Exercise goal:
Write out exactly the lines from the first line of the records below through the line that contains "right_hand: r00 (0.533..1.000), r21", and stop there.

Input material:
== == ==
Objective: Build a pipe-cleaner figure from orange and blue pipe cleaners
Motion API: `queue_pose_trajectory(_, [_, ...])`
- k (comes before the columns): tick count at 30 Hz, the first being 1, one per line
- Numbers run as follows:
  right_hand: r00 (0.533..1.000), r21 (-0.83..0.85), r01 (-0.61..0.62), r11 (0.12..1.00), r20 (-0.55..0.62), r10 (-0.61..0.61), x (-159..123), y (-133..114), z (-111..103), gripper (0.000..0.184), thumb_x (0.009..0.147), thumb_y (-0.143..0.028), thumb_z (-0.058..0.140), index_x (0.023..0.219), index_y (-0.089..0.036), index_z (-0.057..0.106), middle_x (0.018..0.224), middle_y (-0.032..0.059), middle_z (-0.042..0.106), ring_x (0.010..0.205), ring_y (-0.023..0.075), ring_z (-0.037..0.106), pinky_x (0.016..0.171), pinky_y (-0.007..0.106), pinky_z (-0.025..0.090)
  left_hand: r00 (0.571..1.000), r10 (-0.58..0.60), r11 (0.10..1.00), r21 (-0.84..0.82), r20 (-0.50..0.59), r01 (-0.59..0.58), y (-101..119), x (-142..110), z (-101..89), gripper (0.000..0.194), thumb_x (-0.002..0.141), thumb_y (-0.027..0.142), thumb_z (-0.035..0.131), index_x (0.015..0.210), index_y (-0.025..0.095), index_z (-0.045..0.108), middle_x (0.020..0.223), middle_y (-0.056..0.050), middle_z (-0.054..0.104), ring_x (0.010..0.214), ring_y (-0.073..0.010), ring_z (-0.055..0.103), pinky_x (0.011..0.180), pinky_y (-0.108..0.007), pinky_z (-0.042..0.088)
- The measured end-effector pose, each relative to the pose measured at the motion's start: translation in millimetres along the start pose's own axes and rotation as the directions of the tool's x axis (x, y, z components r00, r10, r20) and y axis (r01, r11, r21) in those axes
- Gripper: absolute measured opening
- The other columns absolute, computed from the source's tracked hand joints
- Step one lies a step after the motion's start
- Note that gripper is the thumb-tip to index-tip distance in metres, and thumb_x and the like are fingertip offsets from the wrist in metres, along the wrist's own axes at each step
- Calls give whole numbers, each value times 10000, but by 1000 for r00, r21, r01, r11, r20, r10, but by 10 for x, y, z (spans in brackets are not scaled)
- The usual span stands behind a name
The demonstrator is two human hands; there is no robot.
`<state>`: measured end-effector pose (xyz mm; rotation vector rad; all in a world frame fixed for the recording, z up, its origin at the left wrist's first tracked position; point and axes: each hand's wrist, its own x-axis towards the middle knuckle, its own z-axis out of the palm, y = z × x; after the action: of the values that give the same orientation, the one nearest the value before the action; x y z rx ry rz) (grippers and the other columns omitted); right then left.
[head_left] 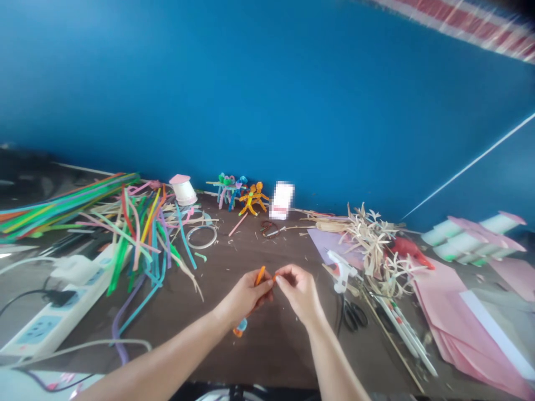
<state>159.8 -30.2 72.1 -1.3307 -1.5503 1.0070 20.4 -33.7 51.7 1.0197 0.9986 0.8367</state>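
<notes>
My left hand [244, 298] and my right hand [297, 289] meet above the middle of the brown table [267, 362]. Their fingertips pinch a short orange pipe cleaner [260, 275], with a bit of orange showing at the right hand's fingertips. Below my left hand hangs a small blue and orange pipe-cleaner piece [240, 328], partly hidden behind the hand. I cannot tell whether it is attached to the orange pipe cleaner. Several finished pipe-cleaner figures [249, 200] stand farther off against the blue wall [267, 83].
A large heap of coloured pipe cleaners [142, 239] and a white power strip [54, 312] lie left. To the right are a white glue gun [341, 270], black-handled scissors [353, 314], dried straw shapes [370, 239] and pink paper sheets [460, 328].
</notes>
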Motion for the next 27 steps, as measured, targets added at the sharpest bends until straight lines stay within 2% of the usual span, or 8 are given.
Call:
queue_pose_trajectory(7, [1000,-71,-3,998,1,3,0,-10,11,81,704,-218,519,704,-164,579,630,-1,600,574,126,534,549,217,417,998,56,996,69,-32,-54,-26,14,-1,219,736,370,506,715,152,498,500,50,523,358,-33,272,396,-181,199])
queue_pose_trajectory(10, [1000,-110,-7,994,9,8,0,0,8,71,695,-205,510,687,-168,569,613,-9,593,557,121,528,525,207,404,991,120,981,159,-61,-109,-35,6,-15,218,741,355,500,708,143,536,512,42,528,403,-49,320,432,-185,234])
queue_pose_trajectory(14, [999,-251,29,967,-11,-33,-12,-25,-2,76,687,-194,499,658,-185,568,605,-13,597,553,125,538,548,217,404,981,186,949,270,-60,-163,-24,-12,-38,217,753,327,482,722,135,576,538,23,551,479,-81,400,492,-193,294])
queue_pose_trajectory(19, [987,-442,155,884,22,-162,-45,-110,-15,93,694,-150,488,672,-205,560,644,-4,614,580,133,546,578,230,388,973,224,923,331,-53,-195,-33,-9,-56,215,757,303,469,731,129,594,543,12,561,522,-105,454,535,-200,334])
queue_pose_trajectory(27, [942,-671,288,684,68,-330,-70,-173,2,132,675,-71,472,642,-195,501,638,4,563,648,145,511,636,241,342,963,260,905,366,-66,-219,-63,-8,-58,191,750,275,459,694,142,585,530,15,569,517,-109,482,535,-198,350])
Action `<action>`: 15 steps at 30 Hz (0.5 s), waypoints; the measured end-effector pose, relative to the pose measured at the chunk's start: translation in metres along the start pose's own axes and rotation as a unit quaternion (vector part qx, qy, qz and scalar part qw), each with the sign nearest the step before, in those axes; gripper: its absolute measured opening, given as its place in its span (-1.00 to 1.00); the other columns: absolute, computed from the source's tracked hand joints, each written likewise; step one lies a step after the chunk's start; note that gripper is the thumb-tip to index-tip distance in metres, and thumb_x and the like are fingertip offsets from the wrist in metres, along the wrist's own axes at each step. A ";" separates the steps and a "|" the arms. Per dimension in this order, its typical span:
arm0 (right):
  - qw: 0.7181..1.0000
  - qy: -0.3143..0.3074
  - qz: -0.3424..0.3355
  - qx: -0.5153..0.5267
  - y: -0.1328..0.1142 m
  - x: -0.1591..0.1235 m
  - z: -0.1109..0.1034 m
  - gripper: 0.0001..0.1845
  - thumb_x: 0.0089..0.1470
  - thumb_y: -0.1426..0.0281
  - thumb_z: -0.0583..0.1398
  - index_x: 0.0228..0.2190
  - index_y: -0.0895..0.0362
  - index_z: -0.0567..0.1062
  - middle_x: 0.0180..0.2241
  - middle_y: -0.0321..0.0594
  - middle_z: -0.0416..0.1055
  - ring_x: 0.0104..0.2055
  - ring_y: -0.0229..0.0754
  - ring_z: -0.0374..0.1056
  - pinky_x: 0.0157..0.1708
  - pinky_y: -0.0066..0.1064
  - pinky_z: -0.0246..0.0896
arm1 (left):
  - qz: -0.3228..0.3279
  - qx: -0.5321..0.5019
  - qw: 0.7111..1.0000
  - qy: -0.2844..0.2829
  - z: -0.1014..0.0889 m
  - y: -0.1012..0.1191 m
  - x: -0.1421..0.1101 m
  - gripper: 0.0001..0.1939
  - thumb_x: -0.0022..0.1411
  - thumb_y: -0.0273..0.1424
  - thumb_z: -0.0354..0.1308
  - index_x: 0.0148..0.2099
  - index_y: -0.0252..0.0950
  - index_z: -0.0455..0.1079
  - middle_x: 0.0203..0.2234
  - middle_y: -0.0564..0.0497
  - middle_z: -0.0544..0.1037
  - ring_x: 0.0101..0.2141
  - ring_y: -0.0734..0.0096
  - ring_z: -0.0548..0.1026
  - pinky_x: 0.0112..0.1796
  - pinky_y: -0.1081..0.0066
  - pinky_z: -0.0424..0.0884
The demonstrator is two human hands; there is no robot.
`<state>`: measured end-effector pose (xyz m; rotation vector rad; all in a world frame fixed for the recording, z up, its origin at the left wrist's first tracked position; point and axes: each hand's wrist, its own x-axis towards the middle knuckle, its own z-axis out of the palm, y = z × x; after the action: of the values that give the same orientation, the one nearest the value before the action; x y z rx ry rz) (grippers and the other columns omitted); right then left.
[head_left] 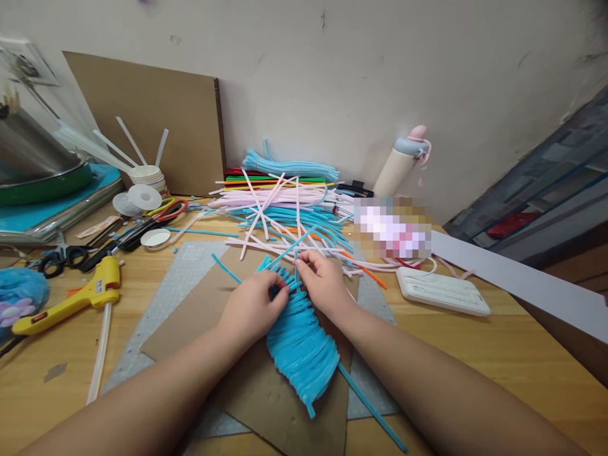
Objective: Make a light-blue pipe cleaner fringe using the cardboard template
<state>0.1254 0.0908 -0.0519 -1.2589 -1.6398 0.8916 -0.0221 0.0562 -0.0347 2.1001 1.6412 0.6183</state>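
Observation:
My left hand and my right hand meet at the top end of a blue woven piece of pipe cleaners that lies on a cardboard sheet. The left hand's fingers are curled and pinch the piece's upper edge. Between finger and thumb, the right hand pinches a loose blue pipe cleaner that sticks up from the weave. A long blue stem runs out from under the piece toward the near right.
A heap of pink, blue and mixed pipe cleaners lies behind my hands. A yellow glue gun, scissors and tape rolls are at the left. A white power bank and a bottle are at the right.

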 end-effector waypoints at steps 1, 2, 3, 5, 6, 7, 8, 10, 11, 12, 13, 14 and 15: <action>1.000 -0.003 0.005 0.008 0.000 0.000 0.000 -0.82 0.04 0.32 0.04 -0.43 0.14 0.37 -0.50 -0.29 0.34 -0.47 -0.28 0.24 -0.46 -0.46 0.13 | -0.005 -0.005 1.000 0.002 0.000 -0.001 0.001 -0.86 0.11 -0.35 0.02 -0.30 -0.23 0.38 -0.42 0.02 0.48 -0.42 0.38 0.40 -0.44 0.44 0.24; 1.000 -0.003 0.006 0.014 0.000 0.000 0.000 -0.83 0.03 0.32 0.05 -0.43 0.15 0.37 -0.50 -0.29 0.34 -0.48 -0.29 0.23 -0.47 -0.47 0.13 | -0.006 -0.007 1.000 0.002 0.000 -0.001 0.001 -0.84 0.11 -0.34 0.03 -0.27 -0.24 0.38 -0.40 0.01 0.48 -0.40 0.37 0.41 -0.42 0.44 0.25; 1.000 -0.003 0.006 0.016 -0.001 0.000 0.001 -0.84 0.01 0.33 0.06 -0.42 0.15 0.38 -0.50 -0.30 0.34 -0.49 -0.29 0.23 -0.47 -0.48 0.13 | -0.004 -0.006 1.000 -0.001 0.000 -0.002 0.002 -0.83 0.10 -0.34 0.04 -0.26 -0.24 0.38 -0.37 0.00 0.48 -0.38 0.36 0.41 -0.41 0.43 0.26; 1.000 -0.002 0.008 0.016 -0.003 0.000 0.001 -0.86 -0.03 0.36 0.08 -0.42 0.15 0.38 -0.50 -0.31 0.34 -0.50 -0.30 0.22 -0.50 -0.49 0.12 | 0.004 0.006 1.000 -0.015 0.000 -0.003 0.003 -0.86 0.08 -0.36 0.06 -0.30 -0.24 0.40 -0.35 0.00 0.47 -0.38 0.37 0.41 -0.41 0.44 0.27; 1.000 -0.005 0.011 0.015 -0.003 0.000 0.001 -0.87 -0.03 0.36 0.09 -0.43 0.15 0.38 -0.51 -0.31 0.34 -0.51 -0.31 0.22 -0.51 -0.50 0.11 | 0.005 0.014 1.000 -0.018 0.000 -0.003 0.004 -0.88 0.07 -0.37 0.05 -0.34 -0.24 0.40 -0.37 0.00 0.47 -0.40 0.38 0.41 -0.42 0.45 0.26; 1.000 -0.011 0.014 0.014 -0.004 -0.001 0.001 -0.87 -0.04 0.36 0.09 -0.43 0.15 0.38 -0.52 -0.32 0.33 -0.52 -0.32 0.21 -0.53 -0.51 0.10 | 0.003 0.021 1.000 -0.015 0.000 -0.003 0.004 -0.89 0.07 -0.39 0.05 -0.37 -0.24 0.39 -0.39 0.01 0.46 -0.41 0.39 0.41 -0.43 0.45 0.25; 1.000 -0.016 0.017 0.012 -0.004 -0.001 0.000 -0.88 -0.04 0.37 0.09 -0.43 0.15 0.38 -0.53 -0.33 0.33 -0.53 -0.32 0.20 -0.54 -0.51 0.09 | -0.003 0.025 1.000 -0.004 0.000 -0.003 0.004 -0.90 0.07 -0.40 0.04 -0.40 -0.25 0.38 -0.42 0.01 0.46 -0.42 0.39 0.40 -0.44 0.45 0.24; 1.000 -0.023 0.012 -0.003 -0.003 -0.001 0.000 -0.88 -0.03 0.37 0.08 -0.43 0.14 0.38 -0.55 -0.34 0.31 -0.55 -0.32 0.19 -0.57 -0.51 0.07 | -0.020 0.022 0.999 0.023 0.000 -0.003 0.004 -0.91 0.06 -0.42 0.03 -0.42 -0.26 0.35 -0.47 0.02 0.45 -0.43 0.38 0.40 -0.44 0.45 0.23; 1.000 -0.025 0.002 -0.017 -0.003 -0.002 0.000 -0.89 -0.03 0.38 0.09 -0.43 0.14 0.39 -0.55 -0.34 0.32 -0.55 -0.32 0.19 -0.56 -0.51 0.07 | -0.030 0.014 0.999 0.036 0.000 -0.004 0.005 -0.92 0.05 -0.43 0.02 -0.42 -0.26 0.33 -0.48 0.03 0.45 -0.43 0.38 0.40 -0.45 0.45 0.22; 0.999 -0.028 -0.011 -0.036 -0.003 -0.002 -0.001 -0.89 -0.03 0.39 0.09 -0.43 0.13 0.39 -0.54 -0.33 0.33 -0.54 -0.32 0.20 -0.55 -0.50 0.07 | -0.040 0.005 0.998 0.046 -0.001 -0.004 0.005 -0.93 0.06 -0.43 0.02 -0.42 -0.27 0.32 -0.49 0.04 0.45 -0.44 0.39 0.39 -0.45 0.45 0.21; 0.998 -0.031 -0.026 -0.056 -0.003 -0.002 -0.001 -0.90 -0.04 0.41 0.09 -0.43 0.13 0.40 -0.52 -0.33 0.35 -0.52 -0.32 0.21 -0.52 -0.50 0.08 | -0.050 -0.004 0.997 0.052 -0.001 -0.005 0.005 -0.93 0.06 -0.43 0.01 -0.41 -0.27 0.31 -0.49 0.04 0.45 -0.45 0.40 0.39 -0.46 0.46 0.21; 0.996 -0.034 -0.040 -0.076 -0.003 -0.003 -0.002 -0.90 -0.04 0.43 0.09 -0.43 0.12 0.41 -0.49 -0.32 0.37 -0.50 -0.31 0.23 -0.49 -0.49 0.09 | -0.058 -0.012 0.997 0.057 -0.002 -0.006 0.005 -0.93 0.06 -0.42 0.01 -0.42 -0.27 0.30 -0.50 0.05 0.45 -0.47 0.41 0.39 -0.47 0.46 0.21; 0.993 -0.038 -0.053 -0.095 -0.003 -0.003 -0.002 -0.90 -0.05 0.45 0.09 -0.43 0.12 0.41 -0.46 -0.31 0.38 -0.47 -0.30 0.24 -0.46 -0.48 0.09 | -0.064 -0.018 0.996 0.059 -0.002 -0.006 0.006 -0.94 0.06 -0.42 0.01 -0.42 -0.27 0.29 -0.51 0.05 0.45 -0.48 0.42 0.39 -0.47 0.46 0.20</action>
<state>0.1267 0.0872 -0.0485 -1.2645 -1.8710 0.7401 -0.0269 0.0630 -0.0359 1.9489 1.7980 0.7367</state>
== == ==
Response below:
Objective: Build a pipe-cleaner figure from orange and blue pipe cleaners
Motion API: `queue_pose_trajectory(_, [_, ...])`
- k (comes before the columns): tick count at 30 Hz, the first being 1, one per line
- Numbers run as follows:
  right_hand: r00 (0.533..1.000), r21 (-0.83..0.85), r01 (-0.61..0.62), r11 (0.12..1.00), r20 (-0.55..0.62), r10 (-0.61..0.61), x (-159..123), y (-133..114), z (-111..103), gripper (0.000..0.184), thumb_x (0.009..0.147), thumb_y (-0.143..0.028), thumb_z (-0.058..0.140), index_x (0.023..0.219), index_y (-0.089..0.036), index_z (-0.057..0.106), middle_x (0.018..0.224), middle_y (-0.032..0.059), middle_z (-0.042..0.106), ring_x (0.010..0.205), ring_y (-0.023..0.075), ring_z (-0.037..0.106), pinky_x (0.016..0.171), pinky_y (-0.007..0.106), pinky_z (-0.025..0.090)

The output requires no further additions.